Dhaka, July 26 (bdnews24.com) – The foreign minister held back-to-back meetings with senior diplomats and media editors on Tuesday to deal with "misperceptions" both at home and abroad about the ethnic minorities.

In a "candid and open meeting" with the ambassadors and other mission heads, Dipu Moni discussed the issues relating to tribal people in the Chittagong Hill Tracts (CHT) from a historical perspective, her aides said.

"Unfortunately, Bangladesh and the ethnic Bangalee nation remain a victim of global misperception about the ancient anthropological roots, colonial history and our identity as a nation," the minister was quoted to have told the envoys.

The minister began her day addressing the deputy commissioners who have gathered in Dhaka for an annual briefing, then rushed for a meeting with the envoys, before arriving late for the luncheon meeting with the editors and media managers.

At the state guest house Padma, she faced and countered rhetoric from a history professor who sought to define the tribal people beyond the accepted terminology, but largely impressed upon the editors to accept her plea not to call them 'indigenous'.

"In the constitution, all minorities were recognised generically as minorities, and through the 15th amendment, the present government has categorised them as 'ethnic minorities' and no longer only as 'tribal' people," she said.

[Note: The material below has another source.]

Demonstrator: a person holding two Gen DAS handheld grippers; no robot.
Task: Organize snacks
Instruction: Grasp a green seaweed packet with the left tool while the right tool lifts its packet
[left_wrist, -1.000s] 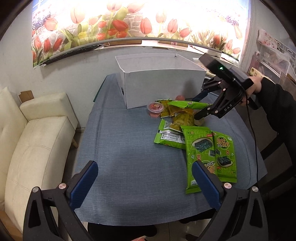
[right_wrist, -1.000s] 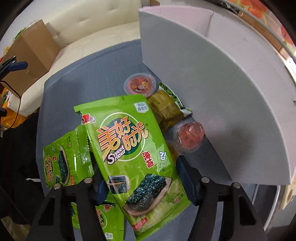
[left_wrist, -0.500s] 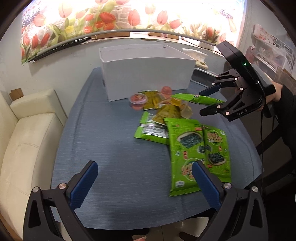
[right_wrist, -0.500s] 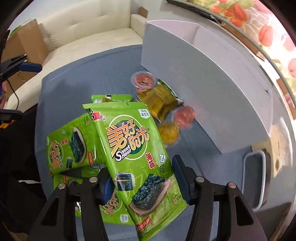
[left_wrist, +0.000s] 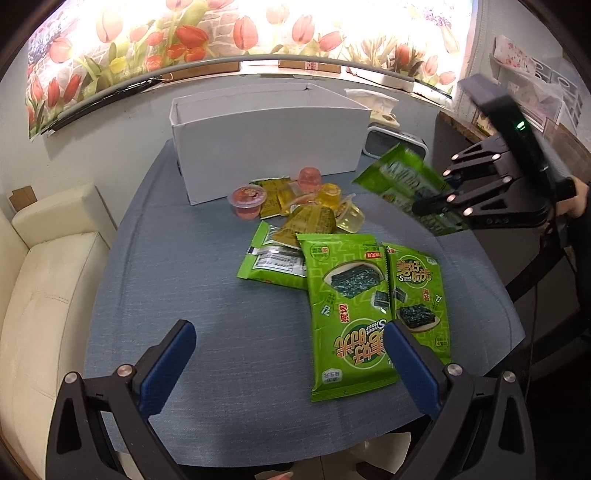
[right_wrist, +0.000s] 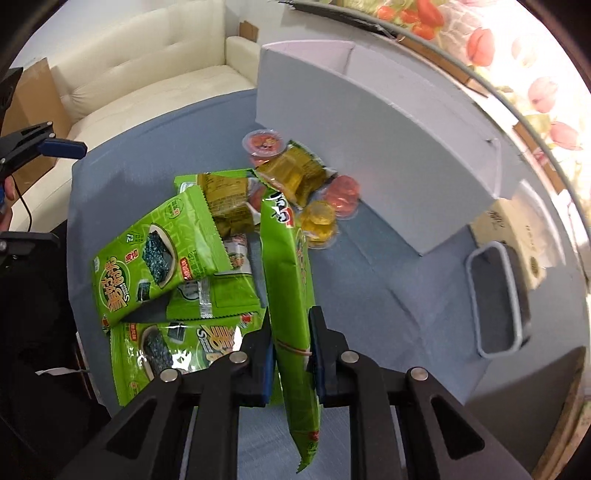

The minister told both groups Bangladesh was concerned that the 'tribal' people or ethnic minorities in the CHT region were being described as 'indigenous peoples' of the country.

She stressed that they were wrongly called 'indigenous peoples' in two paras of the 2011 Report of the Permanent Forum on Indigenous Issues-PFII, in the context of Chittagong Hill Tracts Peace Accord.

"There is a misplaced linkage between the term 'indigenous peoples' and the identity of the ethnic minorities in the CHT region or implementation of the CHT Peace Accord of 1997," Moni told the envoys.

"This record needs to be set right so that Bangladesh's friends and international partners have the right perception of our historical and ethnic roots as a nation."

"The misperception and misrepresentation of historical facts about the ethnic minorities in the CHT is proving counterproductive for the internal political process and spirit of the CHT accord," Moni added.

"The ethnic minorities in the CHT region have been clearly termed as 'Tribal' in the 1997 peace accord, but there are attempts by some vested quarters to establish them as 'indigenous' in some international and UN forums."

"This is solely aimed at securing a privileged status for an established and legally-accepted entity, at the expense of national identity, image and territorial integrity of Bangladesh."

Citing census of 2001, she said the people of CHT constitute less than 1.2 percent of the total population of Bangladesh.

"Giving a special and elevated identity to enfranchise only 1.2 percent of the total population of 150 million by disentitling the 98.8 percent cannot be in the national interest of Bangladesh."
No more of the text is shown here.